In North America north of Mexico, there are about 60 species in the two families of so-called spittlebugs, but only 2 species in the family called "froghoppers."
The names are especially confusing, since the nymphs of all three families are generally called spittlebugs, and the adults are all generally called froghoppers.
The spitty secretions of these insects are not harmful to plants, but the feeding of the nymphs may damage garden plants. Young trees, strawberries, and members of the bean family, such as clover and alfalfa, are especially prone to infestations. If spittlebugs are bothersome, you can pluck them off by hand or spray them away with a garden hose. Insecticidal soap is another option. Try to combat them while they’re still fragile nymphs, before they become giant-hopping, breeding, egg-laying adults.

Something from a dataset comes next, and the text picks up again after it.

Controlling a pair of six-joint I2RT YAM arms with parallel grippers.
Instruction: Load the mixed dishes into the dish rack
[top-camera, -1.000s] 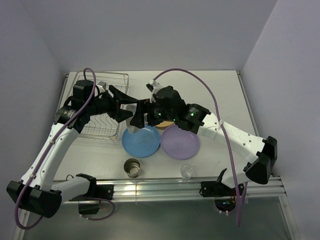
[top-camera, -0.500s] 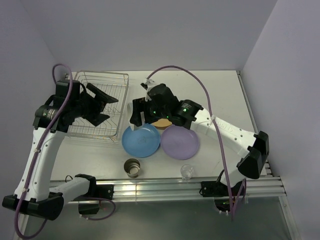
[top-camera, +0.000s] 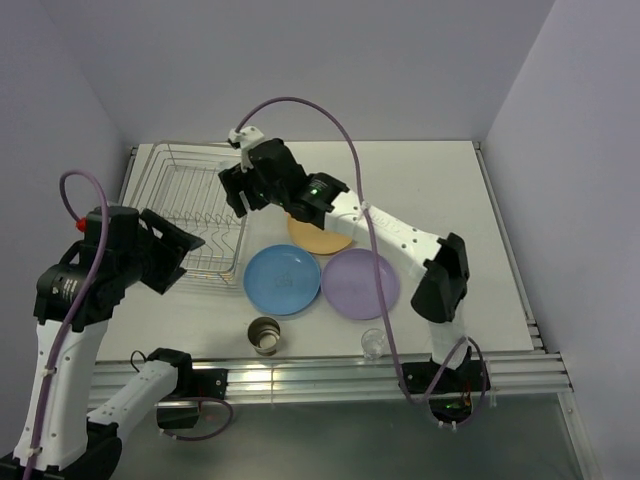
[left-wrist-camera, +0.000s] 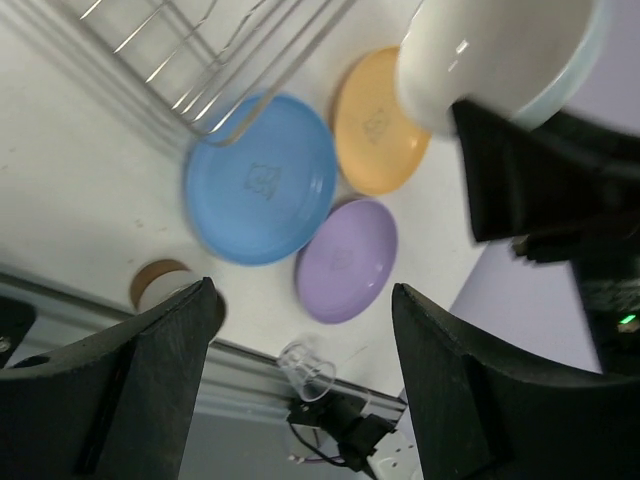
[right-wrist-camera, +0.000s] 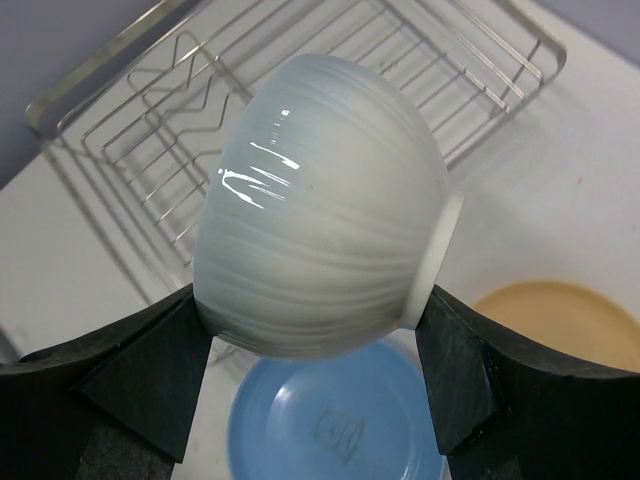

Nature can be flat-out weird. It’s one reason nature is so interesting: “You can’t make this stuff up.”
The insect-loving nature writer Edwin Way Teale looked closely at a spittlebug nymph and reported: “Its broad head resembled that of a hippopotamus reduced to minute proportions.”
Scientists studying the biomechanics of adult froghopper jumps have been impressed with their feats. A froghopper can leap into the air as high as a flea, but it weighs 60 times more than a flea. One study found froghoppers’ velocity, upon takeoff, to be four meters (more than 13 feet) per second. Such a jump requires the froghopper to exert more than 400 times its own body weight.
The reason for these tremendous, sudden leaps is to help the hopper evade its enemies. Considering how fast these insects can jump away, birds, reptiles, amphibians, and mammals would seem to have their dinner disappear into thin air.
The “honeydew” of aphids is similar to the spittle of spittlebugs. Aphids, like spittlebugs, spend most of their time literally attached to their food plants. Both excrete rather large amounts of watery material due to their diet of sap. And both turn their waste into something useful: Spittlebugs turn their excretions into protective bubble houses. Meanwhile, many aphid species have mutually beneficial relationships with ants, which eat the sugary secretions and pay back the aphids by protecting them from enemies.